Funny that when I’m dangling from a rope tied tight to a harness, suspended in the air, clinging to a 40-foot wall, relying on the strength of my body, I feel so free from other constraints. (See how I got all poetic there?)


Drinking. I’m sorry; I know this isn’t a good way to cope. But I’ve definitely upped my vino consumption a bit this past year. I don’t drink every day, or to excess, but I appreciate a couple of glasses of sauv. blanc or French rosé way, way more than I have in the past. It’s Trump’s fault.

I totally Instagrammed this

Immersing.  What’s funny about all this, is that I’m actually someone who is mega-engaged, I think, with life, and the world. I feel everything deeply, to a fault sometimes. I love earthly beauty and pleasures — art and music and good food and nature and all the rest. I’ve never been an ascetic or a dreamer suspended a few feet over the ground. The song “Imagine” always bugged me. (I don’t want to imagine no possessions! I like possessions! Books and clothes and family heirlooms and weird random stuff! Roller coasters, dammit!) I’m a nut. I’m hungry. I’m tenacious. I’ll never be satisfied. (Dorky hat tip to Lin Manuel.)

But maybe it’s this very hyper engagement, (combined with the existential weirdness of being over 40?) that is tiring me out and making me want to be more monkish of late.

Note: Some monks drink a lot of wine.


How’s everyone else doing out there?


Can you find the dophin in this picture?
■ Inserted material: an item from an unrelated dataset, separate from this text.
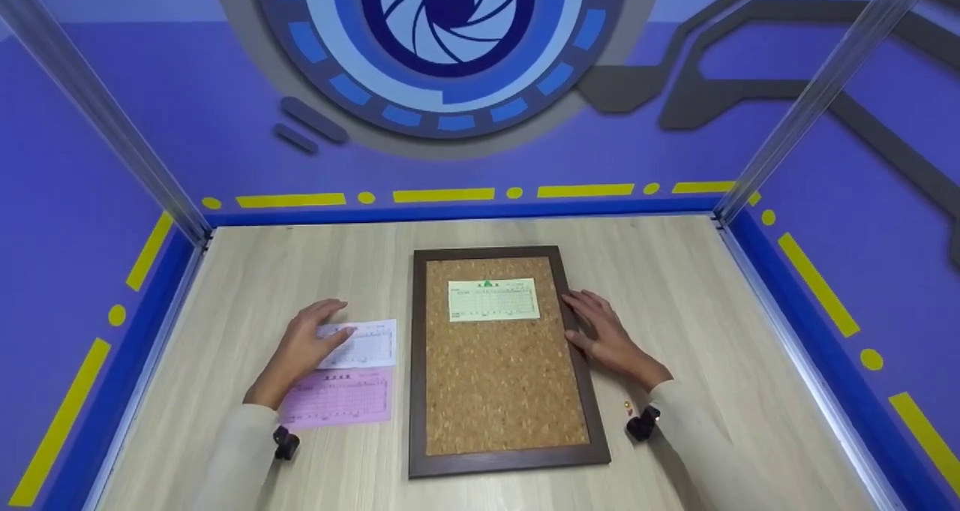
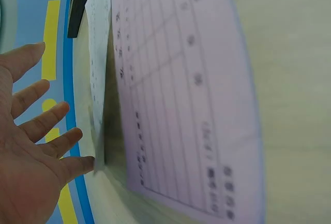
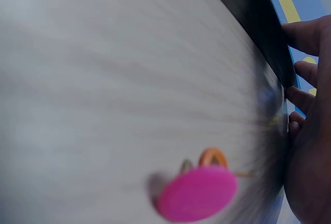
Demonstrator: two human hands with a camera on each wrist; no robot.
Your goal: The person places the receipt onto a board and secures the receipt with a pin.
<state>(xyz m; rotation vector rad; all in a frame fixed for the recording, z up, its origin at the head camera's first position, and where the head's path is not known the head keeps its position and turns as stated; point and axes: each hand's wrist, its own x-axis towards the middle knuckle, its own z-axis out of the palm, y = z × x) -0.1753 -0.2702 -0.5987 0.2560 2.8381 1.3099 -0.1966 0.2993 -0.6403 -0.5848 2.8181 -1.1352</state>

No, no you can’t.











  1. Gorgeous pics! And thanks for summing up what I’ve been feeling and how I’ve (sort of) been coping since Trump was elected. Keep on climbing, and I will too!

  2. I loved this post. I can relate in particular to everything you wrote in #2. I’m really looking forward to your next book, I’m fascinated that you do rock climbing, and that photo is beautiful.

    How am I doing? Better. This year has been hell, but we’ve finally stabilized into something more manageable. My big thing at the moment is being more ruthless about carving out time for what I actually want to do and building my own instruments instead of simply repairing everyone else’s. And I think playing music is my rock climbing. Sometimes I’ll get to the end of a really good rehearsal and be happy Trump didn’t invade my thoughts once.